There are roughly two months to go until Zimbabwe holds general and presidential elections, and for the first time, without the participation of former President Robert Mugabe, the longtime leader who resigned in dramatic circumstances on November 21.
Very little has changed under the new administration on the economic, social and political fronts.
The principal beneficiary of the post-November order seems to be the increasingly influential military complex, led by former Zimbabwe Defence Forces (ZDF) commander-in-chief, and now powerful Vice President and retired general, Constantino Chiwenga.
Millions of Zimbabweans celebrated the departure of Mugabe from the political scene after an often despotic and barely lawful 37-year rule that ended with economic and social malaise – and reportedly three million people living in exile, mainly in South Africa and the UK.
But Zimbabwe's new President, Emmerson Mnangagwa, formerly an ally of the strongman, has struggled to move beyond the much publicised rhetoric proclaiming "Zimbabwe is open for business" and implement substantial political reforms that may serve to attract much-needed financial investment from abroad, instil consumer confidence throughout the economy and move the US to remove targeted economic and political sanctions that were renewed on March 2.
The current political environment in Zimbabwe is not as toxic as it was last year, under a 93-year-old leader who employed an aggressive approach to divergent views and labelled opponents to his rule "foreign agents" and economic saboteurs bent on causing mayhem.

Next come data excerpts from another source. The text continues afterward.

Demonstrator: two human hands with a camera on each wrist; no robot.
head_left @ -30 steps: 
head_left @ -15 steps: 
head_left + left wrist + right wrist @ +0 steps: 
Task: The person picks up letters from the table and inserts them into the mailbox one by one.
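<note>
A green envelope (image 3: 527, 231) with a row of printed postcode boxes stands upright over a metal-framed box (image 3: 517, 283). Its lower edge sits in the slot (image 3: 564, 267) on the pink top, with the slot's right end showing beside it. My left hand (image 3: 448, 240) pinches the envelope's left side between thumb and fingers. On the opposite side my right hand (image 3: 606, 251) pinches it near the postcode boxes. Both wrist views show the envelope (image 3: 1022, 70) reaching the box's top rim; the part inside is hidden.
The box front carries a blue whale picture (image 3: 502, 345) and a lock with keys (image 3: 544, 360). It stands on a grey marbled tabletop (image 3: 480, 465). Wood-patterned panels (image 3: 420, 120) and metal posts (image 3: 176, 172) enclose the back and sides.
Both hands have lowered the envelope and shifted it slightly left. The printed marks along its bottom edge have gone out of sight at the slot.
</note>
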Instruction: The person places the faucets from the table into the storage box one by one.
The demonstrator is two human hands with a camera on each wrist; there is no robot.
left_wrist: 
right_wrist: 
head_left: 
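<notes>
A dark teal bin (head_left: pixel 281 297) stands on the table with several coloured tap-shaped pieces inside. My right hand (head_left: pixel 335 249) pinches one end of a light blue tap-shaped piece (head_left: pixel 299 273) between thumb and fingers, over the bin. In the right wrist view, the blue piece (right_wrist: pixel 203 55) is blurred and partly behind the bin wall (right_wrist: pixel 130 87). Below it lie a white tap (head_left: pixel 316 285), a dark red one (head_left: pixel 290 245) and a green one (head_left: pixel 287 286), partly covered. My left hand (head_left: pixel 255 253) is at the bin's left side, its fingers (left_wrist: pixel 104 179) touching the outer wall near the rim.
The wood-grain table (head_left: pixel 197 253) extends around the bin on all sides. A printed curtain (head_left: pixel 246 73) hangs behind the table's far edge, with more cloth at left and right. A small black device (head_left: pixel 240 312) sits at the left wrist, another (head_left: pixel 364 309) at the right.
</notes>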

But the military complex, which comprises the army, ex-army officers and veterans from the 1970s war of independence, has begun to consolidate its power over civilian affairs by occupying positions across all branches of government and refusing to reform the executive infrastructure Mugabe abused for political ends ever since Zimbabwe was plunged into an economic quandary on November 14, 1997, a day known as "Black Friday".
Now, Chiwenga not only controls the Defence Ministry, but his erstwhile subordinates hold influential and strategic positions in the government and the ruling Zimbabwe African National Union – Patriotic Front (ZANU-PF).
Retired Air Chief Marshal Perrance Shiri heads the Lands, Agriculture and Rural Settlement Ministry, retired Lieutenant-General Sibusiso Moyo is Foreign Affairs and International Trade minister; retired Brigadier-General George Mutandwa Chiweshe is the High Court judge president; and retired Lieutenant-General Engelbert Rugeje was appointed the ruling party's political commissariat in December 2017.
So where Mugabe ruled together with close and loyal party cadres and technocrats such as Sidney Sekeramayi, professor Jonathan Moyo, Saviour Kasukuwere and Ignatius Chombo, the Mnangagwa administration is embedded with soldiers and war veterans loyal to Chiwenga and, it increasingly appears, wholly dependent on the ideological ways of the past.